5. Orang Indonesia saling curiga
Pada saat saya meminta izin untuk memakai sebuah iklan pada kreatornya, ada beberapa tanggapan. Pertama, mereka antusias sekali dan merasa terhormat mengetahui karyanya akan dimasukkan ke dalam buku saya. Misalnya Chukiat dari Thailand dan Eugene Cheong dari Singapore. Beberapa lagi tidak memberi tanggapan sama sekali. Yang paling lucu, agency di negeri ini yang nota bene adalah kawan-kawan saya, justru tidak memberikan izin. Tidak jelas alasan penolakan tersebut. Akan tetapi mereka menginterogasi saya dengan pertanyaan `Untuk apa?' `Kenapa pilih punya kami?" Kenapa tidak yang lain?" "Kami akan bikin internal meeting dulu membahas masalah itu" Dan lain-lain. Sedih hati saya…Perkembangan sebuah negeri adalah kerja kolektif! Bagaimana kita bisa maju kalau antar individu/lembaga, kita saling curiga satu sama lain?
7. Nasib penulis buku memprihatinkan.
Terakhir tapi tak kalah penting, saya menemukan bahwa nasib penulis buku itu sangat memprihatinkan. Di luar negeri konon pelukis bisa hidup sangat layak hanya dengan menulis buku. Di Indonesia? Penulis hanya dapat royalty 10% dari setiap pembelian buku. Sedangkan Toko buku mendapatkan 30%. Sapardi Djoko Damono menjual bukunya Rp 13.000. Jadi beliau memperoleh Rp 1300 tiap 1 buku. Kalau terjual 1000 buku, maka beliau mendapat Rp 1.300.000. Kemalangan ini ditambah lagi dengan pembajakan buku di Kampus2 yang sering memfotokopi buku dengan alasan; Ilmu Pengetahuan itu layak untuk dibajak. Astahgfirullah…!

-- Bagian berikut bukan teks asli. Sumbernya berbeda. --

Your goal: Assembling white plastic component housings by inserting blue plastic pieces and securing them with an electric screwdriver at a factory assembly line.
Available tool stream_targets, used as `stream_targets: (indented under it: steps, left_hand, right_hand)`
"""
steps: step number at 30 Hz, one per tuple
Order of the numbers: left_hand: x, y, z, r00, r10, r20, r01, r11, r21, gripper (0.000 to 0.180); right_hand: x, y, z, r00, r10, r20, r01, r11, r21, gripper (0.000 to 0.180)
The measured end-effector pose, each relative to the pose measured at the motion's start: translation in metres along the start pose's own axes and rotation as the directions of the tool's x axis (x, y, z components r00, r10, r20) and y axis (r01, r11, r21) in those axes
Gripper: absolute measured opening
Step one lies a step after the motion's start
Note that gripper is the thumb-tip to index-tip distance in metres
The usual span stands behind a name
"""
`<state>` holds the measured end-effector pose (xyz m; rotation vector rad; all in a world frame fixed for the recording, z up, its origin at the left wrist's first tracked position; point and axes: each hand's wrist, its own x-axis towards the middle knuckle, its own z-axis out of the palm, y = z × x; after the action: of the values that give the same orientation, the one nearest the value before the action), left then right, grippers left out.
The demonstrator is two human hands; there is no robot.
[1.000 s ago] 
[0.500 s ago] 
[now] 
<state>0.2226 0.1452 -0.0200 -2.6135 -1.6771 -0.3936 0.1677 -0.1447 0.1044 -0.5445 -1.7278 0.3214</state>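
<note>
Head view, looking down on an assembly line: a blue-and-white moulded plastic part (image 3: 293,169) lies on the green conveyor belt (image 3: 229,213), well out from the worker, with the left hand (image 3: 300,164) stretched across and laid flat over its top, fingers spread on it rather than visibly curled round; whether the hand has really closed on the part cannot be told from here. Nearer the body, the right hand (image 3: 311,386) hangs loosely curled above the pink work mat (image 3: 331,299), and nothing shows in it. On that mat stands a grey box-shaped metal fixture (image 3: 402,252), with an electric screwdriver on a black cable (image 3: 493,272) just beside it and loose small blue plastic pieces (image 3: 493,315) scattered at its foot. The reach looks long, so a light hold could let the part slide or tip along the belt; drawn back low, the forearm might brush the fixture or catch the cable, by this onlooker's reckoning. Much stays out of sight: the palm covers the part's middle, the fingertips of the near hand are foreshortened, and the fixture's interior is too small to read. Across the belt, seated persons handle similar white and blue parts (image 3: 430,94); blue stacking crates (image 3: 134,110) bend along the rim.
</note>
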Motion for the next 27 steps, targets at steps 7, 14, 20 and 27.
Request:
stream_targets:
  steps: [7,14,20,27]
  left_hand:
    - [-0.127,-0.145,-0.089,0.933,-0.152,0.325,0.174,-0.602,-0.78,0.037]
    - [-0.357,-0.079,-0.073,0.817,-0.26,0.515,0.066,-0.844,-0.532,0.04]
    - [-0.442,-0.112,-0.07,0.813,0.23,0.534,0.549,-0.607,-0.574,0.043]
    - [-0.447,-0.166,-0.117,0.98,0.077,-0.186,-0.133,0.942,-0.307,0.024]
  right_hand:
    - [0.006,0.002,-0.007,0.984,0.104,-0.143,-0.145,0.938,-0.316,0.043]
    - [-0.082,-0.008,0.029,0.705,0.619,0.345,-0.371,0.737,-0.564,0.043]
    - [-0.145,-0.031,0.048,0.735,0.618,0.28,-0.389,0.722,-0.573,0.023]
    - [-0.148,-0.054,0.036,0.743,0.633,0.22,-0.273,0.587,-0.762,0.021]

Beruntunglah saya mendapatkan penerbit seperti Galang. Mereka memberi saya keleluasaan seluas-luasnya. Saya diperbolehkan untuk mendesign cover sendiri, memilih tipe huruf sendiri, memilih point size sesuai dengan yang saya inginkan. Padahal saya adalah penulis pemula. Penulis bau kencur. Di samping itu juga Galang menawarkan beberapa pilihan
bentuk kerjasama yang fleksibel dan akan menguntungkan kedua belah pihak.
8. Bangsa yang besar adalah bangsa yang banyak menerbitkan buku…!
Namun seandainya tidak menguntungkan pun pasti saya akan tetap menerbitkan buku ini. "Sebelum mati buatlah minimal 1 buku", sudah merupakan amanah yang telah disampaikan oleh almarhum ayah saya. Selain itu, tentu saya ingin sekali memberikan sumbangan kepada industri periklanan yang telah memberi saya ruang untuk berekspresi. Saya berharap buku ini ada gunanya bagi kita semua. Saya berharap terbitnya buku ini sekaligus merupakan pemicu bagi praktisi lain untuk menulis buku periklanan yang teramat kurang di negeri ini. Tidak perlu ada rahasia demi kemajuan bangsa. Semakin banyak buku, kita akan semakin maju!